"It wasn't that big of a deal," Rios said on Thursday. "I just wanted the security."
If the Jays trade Rios any time between the beginning of the 2011 season and 2014 Spring Training, the outfielder's base salary in each of the succeeding seasons would increase by $500,000. That means that, if traded during that time period, Rios' salary would jump to $12.5 million in 2012 and $13 million in each of the 2013-14 seasons.
The six-year deal Rios signed also includes a $13.5 million option for the 2015 season or a $1 million buyout. If the 27-year-old Rios were to be traded some time during the 2014 season, either his base salary would jump to $14 million in '15 or the buyout cost would rise to $2 million.

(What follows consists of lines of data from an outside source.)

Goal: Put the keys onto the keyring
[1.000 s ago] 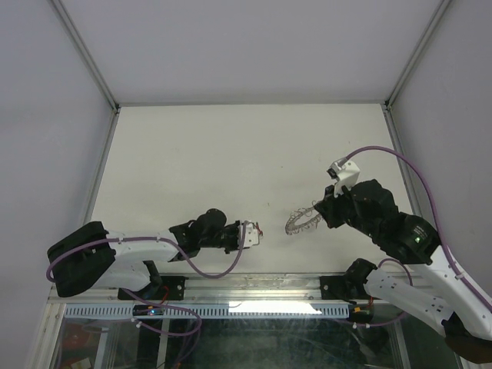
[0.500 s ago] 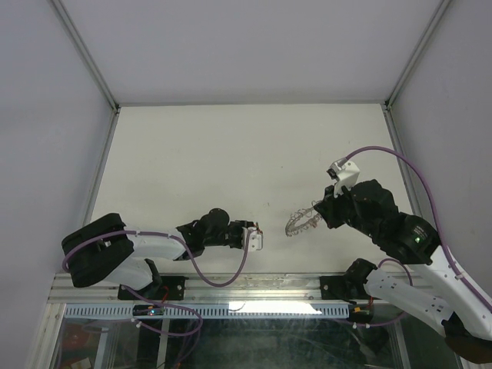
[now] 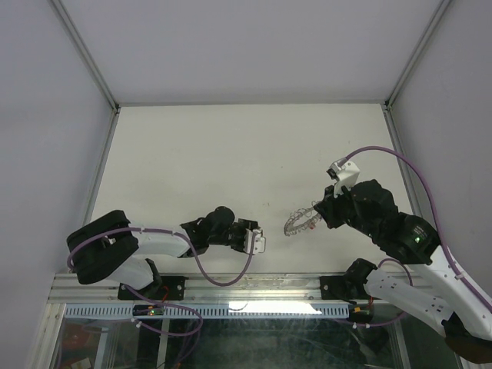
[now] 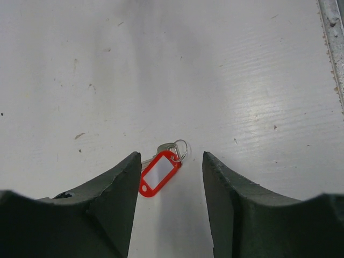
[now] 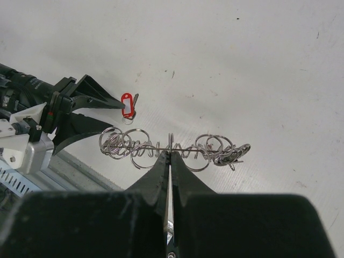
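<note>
The keys [image 4: 159, 173], a tiny silver key on a small split ring with a red oval tag, lie flat on the white table. My left gripper [image 4: 171, 156] is open and low over the table, its tips either side of the tag and not touching it. In the top view the left gripper [image 3: 257, 241] is near the front edge. My right gripper [image 5: 170, 155] is shut on the wire of the keyring [image 5: 172, 146], holding it edge-on above the table; it also shows in the top view [image 3: 301, 223]. The red tag [image 5: 127, 105] lies just beyond the ring's left end.
A metal rail [image 3: 254, 286] runs along the table's front edge, close behind the left gripper; it shows in the left wrist view [image 4: 333, 43]. Grey enclosure walls [image 3: 61, 115] bound the table on the left, back and right.
The left gripper has moved right and a little nearer the front edge, ending around the red-tagged key. The right gripper and keyring have not moved.
</note>
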`<move>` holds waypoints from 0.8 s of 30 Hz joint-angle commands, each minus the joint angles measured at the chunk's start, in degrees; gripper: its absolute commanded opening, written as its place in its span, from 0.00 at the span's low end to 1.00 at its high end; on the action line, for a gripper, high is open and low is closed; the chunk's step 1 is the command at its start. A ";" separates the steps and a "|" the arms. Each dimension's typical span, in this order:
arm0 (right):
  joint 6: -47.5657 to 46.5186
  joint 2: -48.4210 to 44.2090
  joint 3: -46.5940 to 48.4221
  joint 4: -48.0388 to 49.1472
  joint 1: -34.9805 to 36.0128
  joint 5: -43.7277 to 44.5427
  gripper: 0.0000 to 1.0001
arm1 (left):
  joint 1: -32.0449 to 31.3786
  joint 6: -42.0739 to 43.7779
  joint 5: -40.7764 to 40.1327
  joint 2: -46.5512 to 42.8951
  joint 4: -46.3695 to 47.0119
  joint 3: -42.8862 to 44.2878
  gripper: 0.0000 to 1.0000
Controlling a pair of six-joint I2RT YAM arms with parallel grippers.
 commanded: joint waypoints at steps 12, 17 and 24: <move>0.56 -0.89 0.58 5.16 0.03 -0.24 0.00 | -0.11 4.37 2.96 6.69 -5.15 6.83 0.44; 0.41 -0.80 0.64 5.29 -0.01 -0.34 0.00 | -0.02 4.80 2.78 7.84 -7.23 7.99 0.42; 0.37 -0.74 0.39 5.55 0.04 -0.38 0.00 | 0.70 4.65 2.08 8.14 -10.54 8.26 0.40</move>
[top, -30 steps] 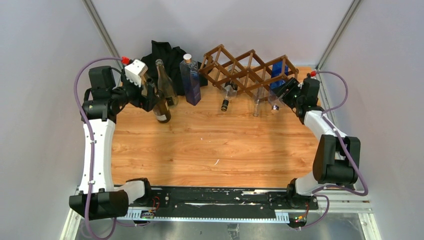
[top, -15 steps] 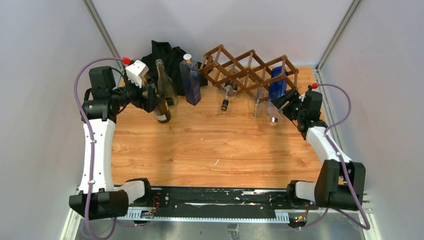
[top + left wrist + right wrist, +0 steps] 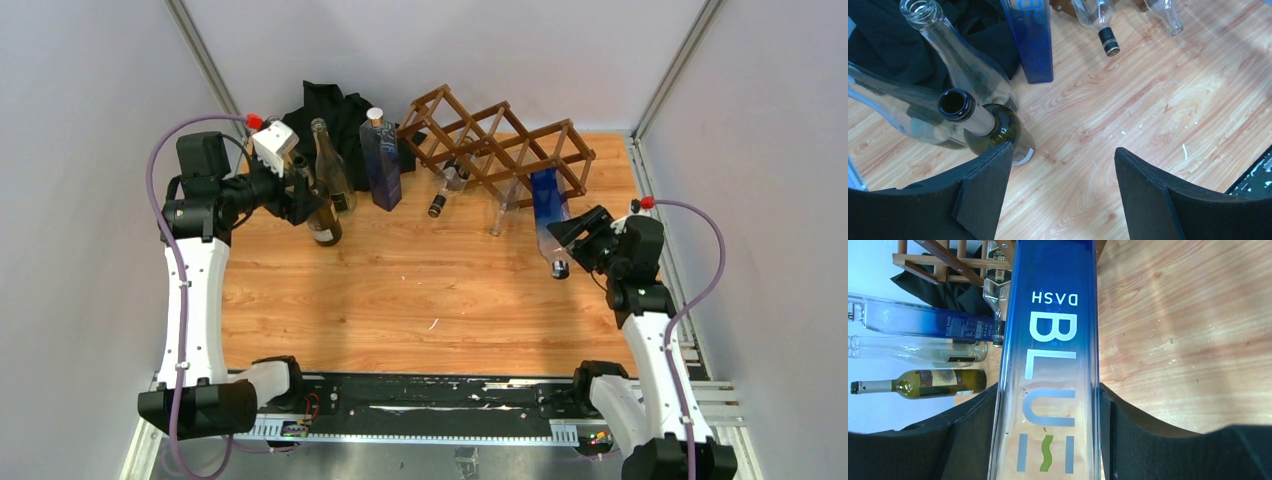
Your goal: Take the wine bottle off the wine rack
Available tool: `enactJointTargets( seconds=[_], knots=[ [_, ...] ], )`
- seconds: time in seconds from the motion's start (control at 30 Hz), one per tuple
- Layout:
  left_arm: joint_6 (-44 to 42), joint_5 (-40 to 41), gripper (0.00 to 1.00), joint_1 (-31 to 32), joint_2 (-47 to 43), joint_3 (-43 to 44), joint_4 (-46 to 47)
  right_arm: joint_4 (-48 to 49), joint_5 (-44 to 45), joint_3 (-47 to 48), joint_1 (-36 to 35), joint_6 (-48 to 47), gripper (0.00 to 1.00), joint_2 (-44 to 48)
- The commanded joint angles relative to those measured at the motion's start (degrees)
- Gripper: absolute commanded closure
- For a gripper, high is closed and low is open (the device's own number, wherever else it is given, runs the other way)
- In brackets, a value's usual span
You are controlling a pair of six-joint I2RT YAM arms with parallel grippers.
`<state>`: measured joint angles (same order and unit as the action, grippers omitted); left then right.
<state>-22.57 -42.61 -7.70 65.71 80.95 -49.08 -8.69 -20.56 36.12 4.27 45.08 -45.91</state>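
Blue wine bottle (image 3: 547, 212) — pinched across its body by the right gripper (image 3: 1048, 405), base at the near right end of the wine rack (image 3: 497, 140), neck toward the arms. Left gripper (image 3: 1058, 172) was spread, empty. Step wanted a straight pull along the bottle's axis — rack left undragged.

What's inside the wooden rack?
Two bottles poke out of the wine rack: a black-capped bottle and a clear bottle. Their bottoms are hidden behind the sticks.
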Motion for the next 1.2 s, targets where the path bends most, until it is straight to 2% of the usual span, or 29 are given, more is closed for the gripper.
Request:
enactJointTargets(
  seconds=[0.0, 0.2, 0.43, 0.77, 0.9, 0.97, 1.17],
  knots=[
    [-1.1, -2.0, 0.23, -0.1, -1.9, 0.7, -0.4, -1.2, -2.1, 2.2, 0.0, 2.5, 1.00, 5.3],
    [-1.2, -3.1, 0.27, 0.6, -2.5, 1.0, -0.4, -7.9, -1.6, 2.5, 0.0, 4.5, 1.00, 8.0],
    [-1.8, -1.6, 0.33, 3.9, -1.7, 1.7, -0.4, -7.9, -2.2, 1.8, 0.0, 6.9, 1.00, 14.9],
    [-1.9, 0.5, 0.48, 7.1, 0.7, 3.4, -0.4, -12.0, -4.9, 1.2, 0.0, 9.5, 1.00, 21.4],
    [-2.6, 0.3, 0.49, 9.1, 0.6, 4.0, -0.4, -14.9, -5.1, 2.5, 0.0, 9.3, 1.00, 23.4],
    [-2.8, 0.0, 0.47, 10.0, 0.5, 4.1, -0.4, -15.4, -6.5, 3.5, 0.0, 8.9, 1.00, 23.1],
    [-7.3, 2.2, 0.14, 18.8, -0.8, 2.7, -1.8, -14.8, -15.9, 7.1, -1.0, 7.2, 1.00, 17.2]
  ],
)
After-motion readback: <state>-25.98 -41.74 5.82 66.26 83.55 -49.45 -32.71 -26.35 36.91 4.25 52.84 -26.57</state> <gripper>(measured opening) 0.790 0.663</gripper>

"It was a situation where we were just trying to be as creative as possible," Blue Jays general manager J.P. Ricciardi said. "But we didn't make the deal to trade the player. [The possibility of] being traded was something that was important to Alex, so we just tried to provide something in the way of a cash incentive."
For now, Rios, who hit .297 with 24 home runs and 85 RBIs in 161 games for Toronto last season, is scheduled to make $5.9 million in 2009, $9.7 million in 2010, $12 million in each of the '2011-12 seasons and $12.5 million in each of the 2013-14 campaigns.
Rios has a club option worth $13.5 million for the 2015 season or a $1 million buyout. This year, Rios is under contract for $4.835 million, including $3.5 million as a signing bonus, and he can earn an extra $15,000 this season for making the American League All-Star team.
Rios signed the multi-year deal with the Blue Jays following a lengthy negotiation process that began in October. After Rios opted against signing an extension that early in the offseason, Toronto floated a trade with the Giants in December that would've sent the right fielder to San Francisco in exchange for pitcher Tim Lincecum.
On Friday, the Jays also signed second baseman Aaron Hill, who hit .291 with 17 homers and 78 RBIs in 160 games last season, to a four-year, $12 million contract extension. Hill's new deal includes club options for each of the 2012-14 seasons that could bring the contract's total value up to roughly $38 million.
Hill would also be rewarded a one-time payment of $150,000 if he is traded by Toronto at any point between 2008 and 2009. Unlike Rios' contract, though, the second baseman said that his deal did not provide him with the ability to create a no-trade list.